Choosing analysis method for maaslin2

Hello and thank you for this great analysis tool!
I am trying to run maaslin2 with R, however, I would like to try and run other methods, other than LM.
What are the considerations for the proper normalization/transformation that goes with the various methods?
For instance, when I try to run the NEGBIN model, I receive an error message that the transformation is not appropriate.
Could you please refer me to an explanation of the various methods?

Thank you.
Best,
Lena

Hi @Lena_Lapidot - apologies that we have not documented this part of the functionality well in our current MaAsLin 2 tutorial. I hope the following is helpful when choosing the right combination of statistical model, normalization, and transformation.

  • For statistical models, if your input is count, then you can use NEGBIN and ZINB, whereas, for non-count input, you can use LM and CPLM.

  • Apart from the statistical models, you need to pay close attention to whether the selected normalization and transformation options are valid with respect to the input requirement above.

  • Among the normalization approaches implemented in MaAsLin 2, TMM and CSS only work on counts and they also return normalized counts unlike TSS and CLR. Therefore, if your input is count, you can use the above two normalizations (i.e., TMM, CSS, or NONE (in case the data is already normalized)) without a further transformation (i.e. transform = 'NONE').
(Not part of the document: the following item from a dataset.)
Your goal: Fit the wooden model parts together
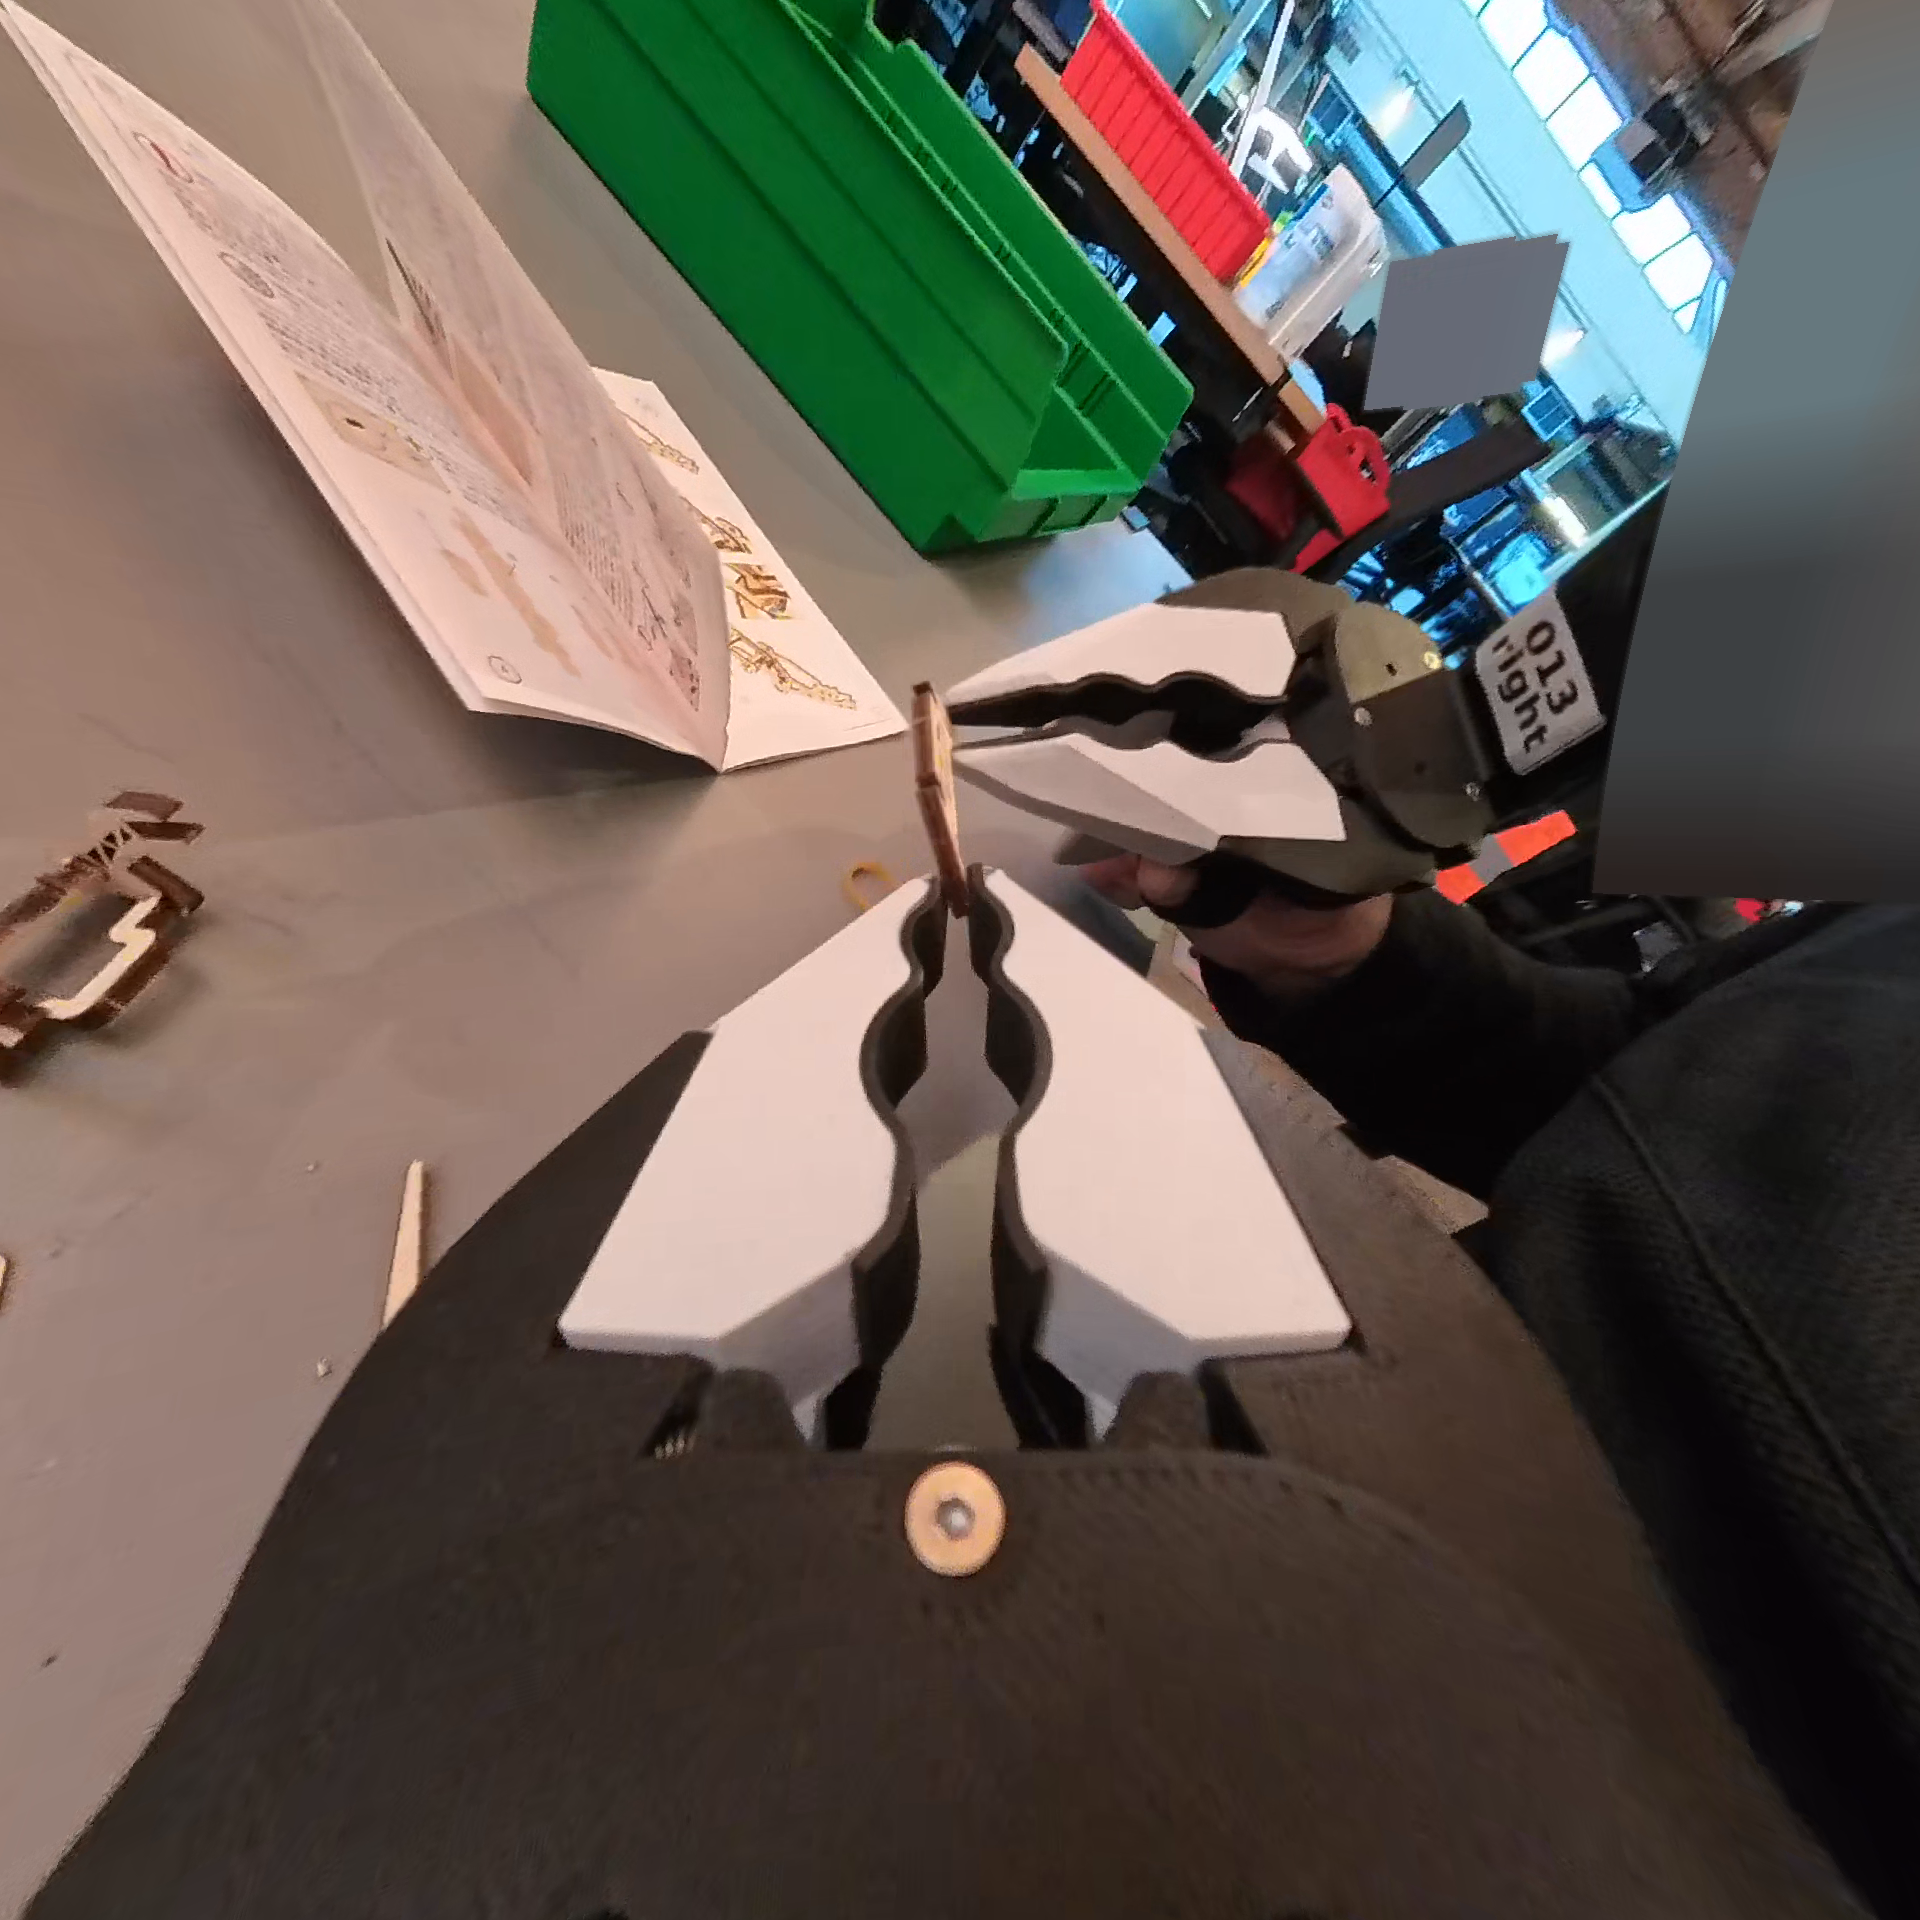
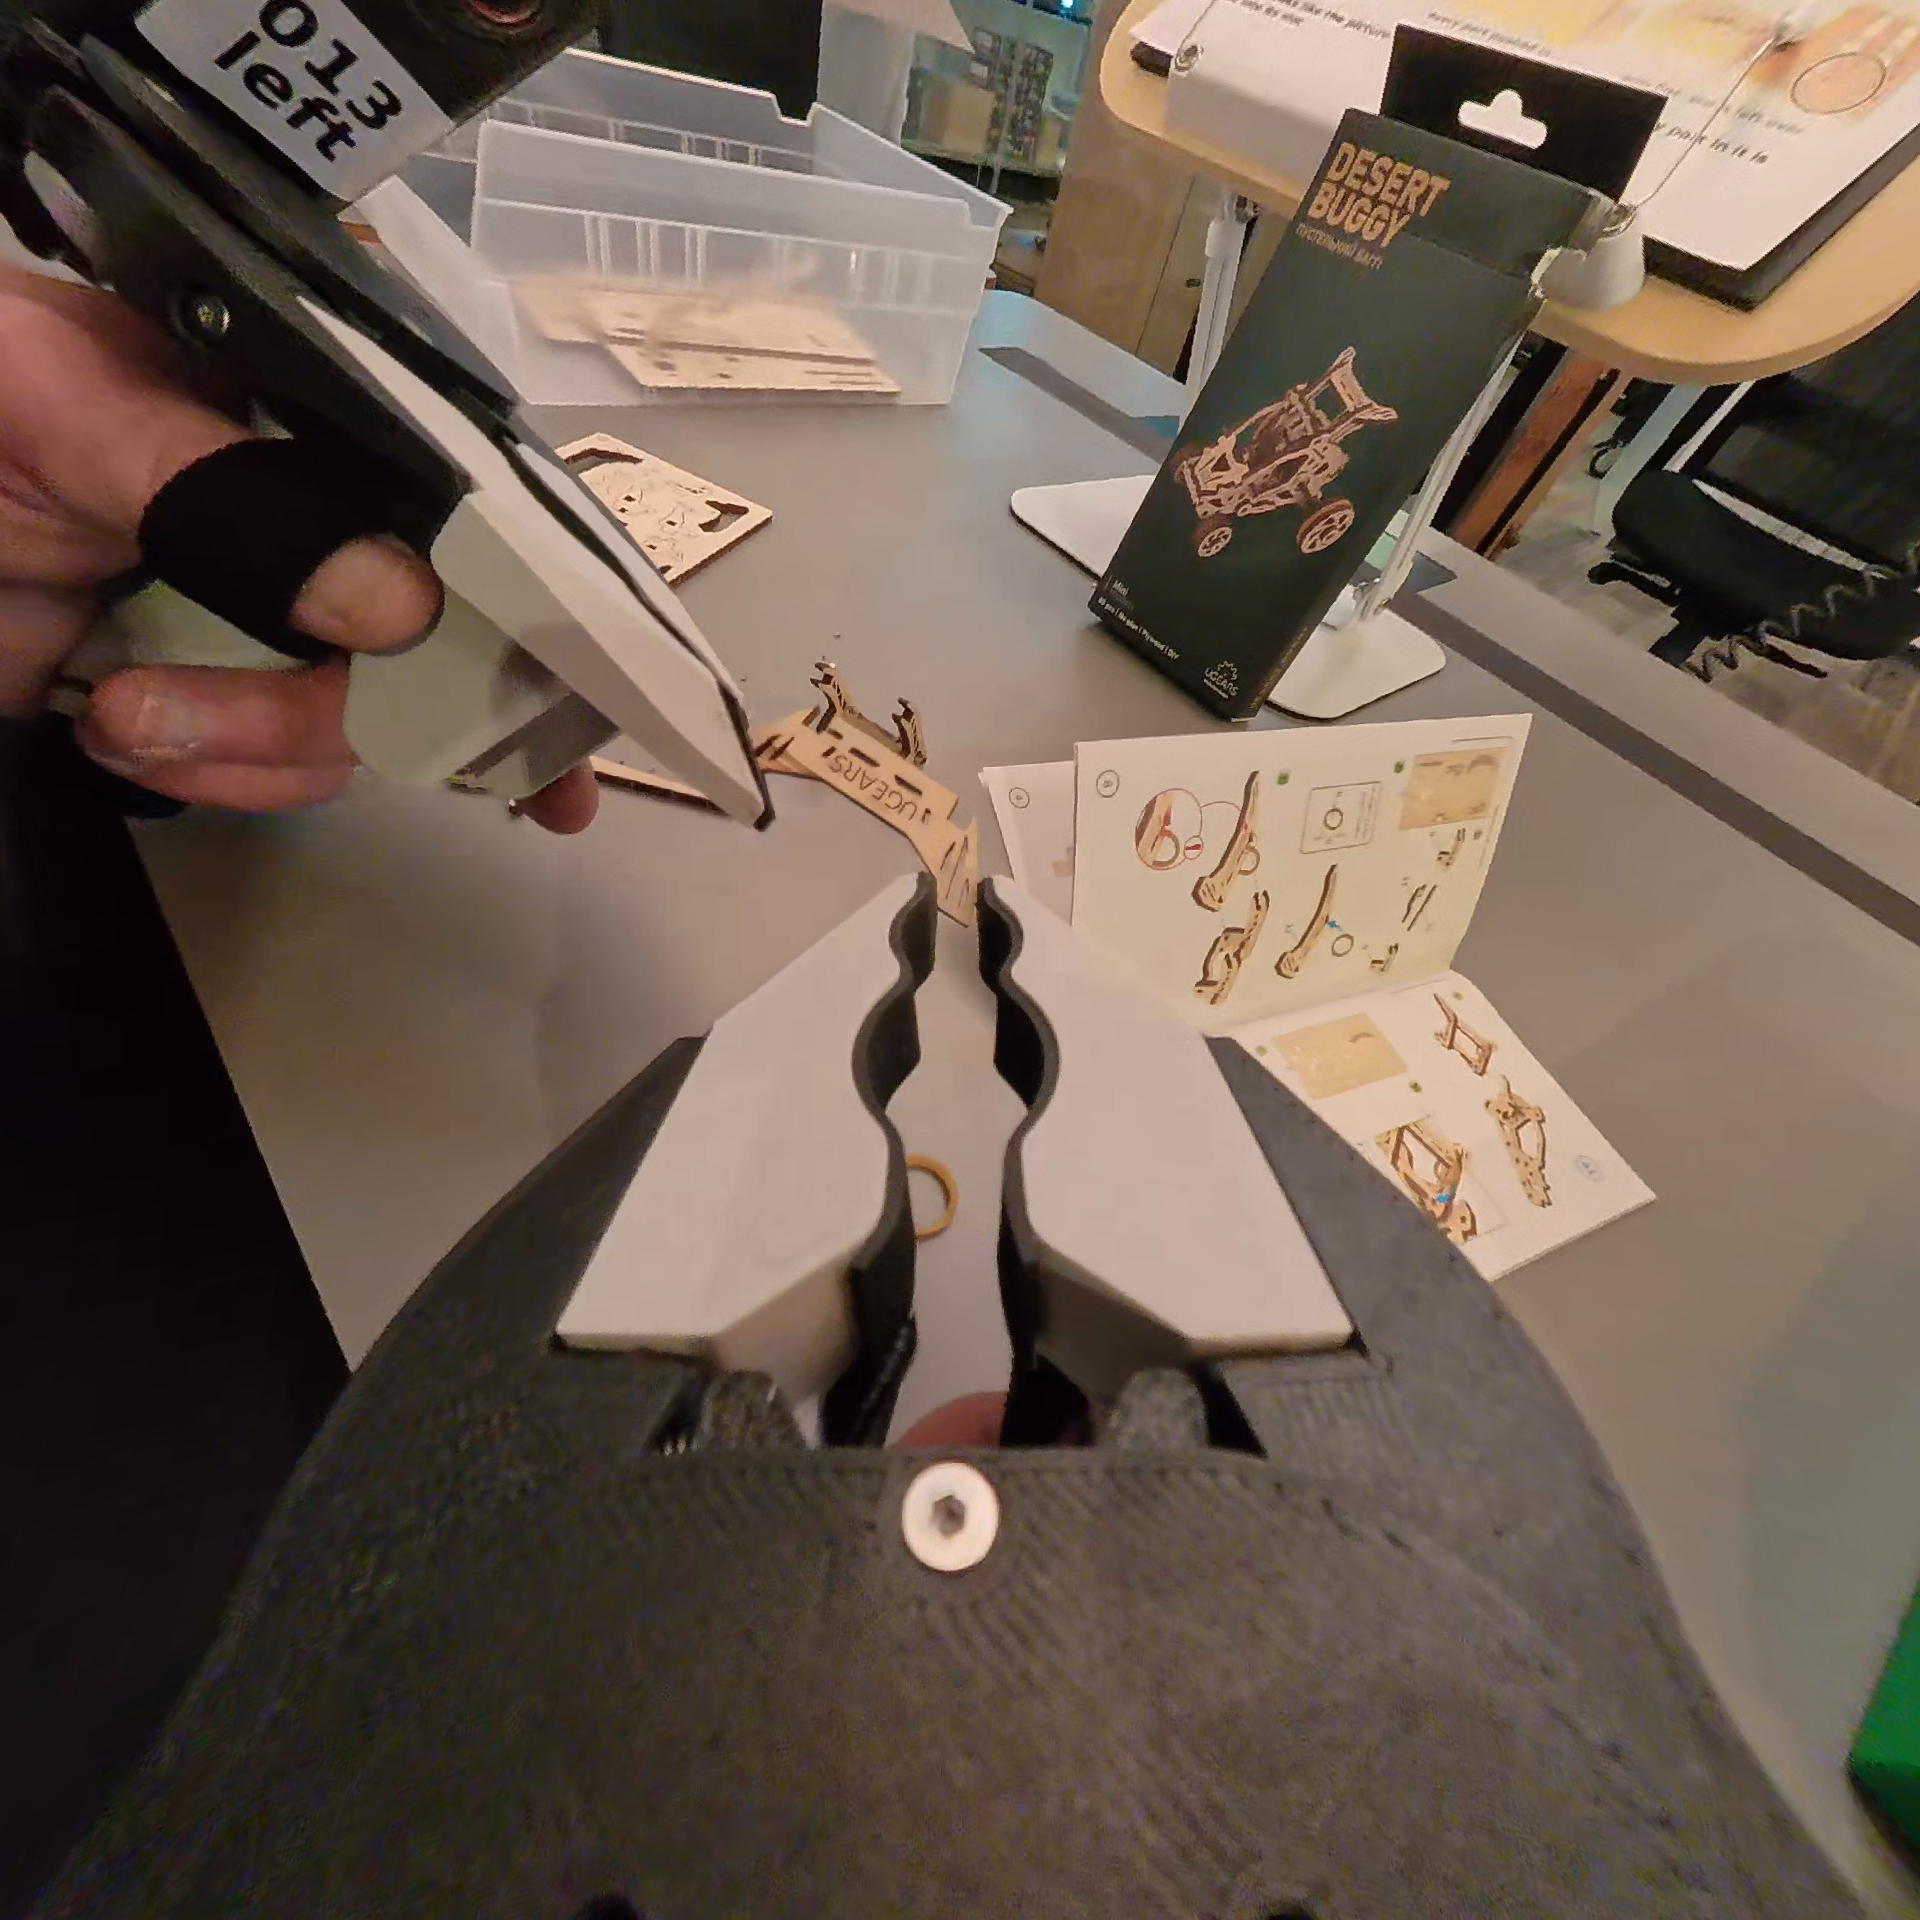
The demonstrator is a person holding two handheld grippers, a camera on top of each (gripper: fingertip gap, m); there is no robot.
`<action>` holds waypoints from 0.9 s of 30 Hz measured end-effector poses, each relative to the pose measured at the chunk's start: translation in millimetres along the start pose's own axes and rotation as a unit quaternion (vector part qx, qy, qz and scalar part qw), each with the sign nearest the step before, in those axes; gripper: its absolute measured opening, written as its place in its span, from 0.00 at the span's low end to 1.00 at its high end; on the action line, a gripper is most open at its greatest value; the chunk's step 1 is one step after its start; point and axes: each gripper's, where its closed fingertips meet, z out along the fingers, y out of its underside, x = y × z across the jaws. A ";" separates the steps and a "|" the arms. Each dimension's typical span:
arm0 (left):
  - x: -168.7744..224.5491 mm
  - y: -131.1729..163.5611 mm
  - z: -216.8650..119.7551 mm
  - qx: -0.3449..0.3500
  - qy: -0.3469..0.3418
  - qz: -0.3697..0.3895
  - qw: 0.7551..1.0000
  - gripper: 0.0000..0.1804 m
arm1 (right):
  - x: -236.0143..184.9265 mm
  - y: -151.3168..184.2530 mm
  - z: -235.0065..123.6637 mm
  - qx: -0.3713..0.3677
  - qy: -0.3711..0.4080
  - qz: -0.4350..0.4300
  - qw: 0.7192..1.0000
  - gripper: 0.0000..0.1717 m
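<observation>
Both grippers are pinching the same wooden model piece [image 1: 938, 800] from opposite ends right now. My left gripper [image 1: 956, 891] has its tips pressed onto the piece's lower edge, and my right gripper [image 1: 951, 732] clamps the upper end, so the piece hangs in the air above the grey table [image 1: 416, 935]. Just behind the piece lies the open instruction booklet [image 2: 1299, 883]; a small rubber band [image 2: 930, 1195] sits on the table under it, and the dark model box [image 2: 1340, 416] stands farther back.
</observation>
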 end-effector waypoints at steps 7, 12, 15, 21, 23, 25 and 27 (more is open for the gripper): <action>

  • Among the non-count models, CPLM requires the data to be positive. Therefore, any transformation that produces negative values will typically NOT work for CPLM.

  • All the non-LM models use an intrinsic log link transformation due to their close connection to GLMs and they are recommended to be run with transform = 'NONE'.

  • Apart from that, LM is the only model that works on both positive and negative values (following normalization/transformation) and you have more wiggle room to vary the corresponding parameters which are typically limited for non-LM models.

I know it’s a lot of information but I hope this helps. Please let us know if you have any follow-up questions or if you encounter any issues with the alternative non-default models.

All the best,
Himel

Thank you for the great explanation, Himel!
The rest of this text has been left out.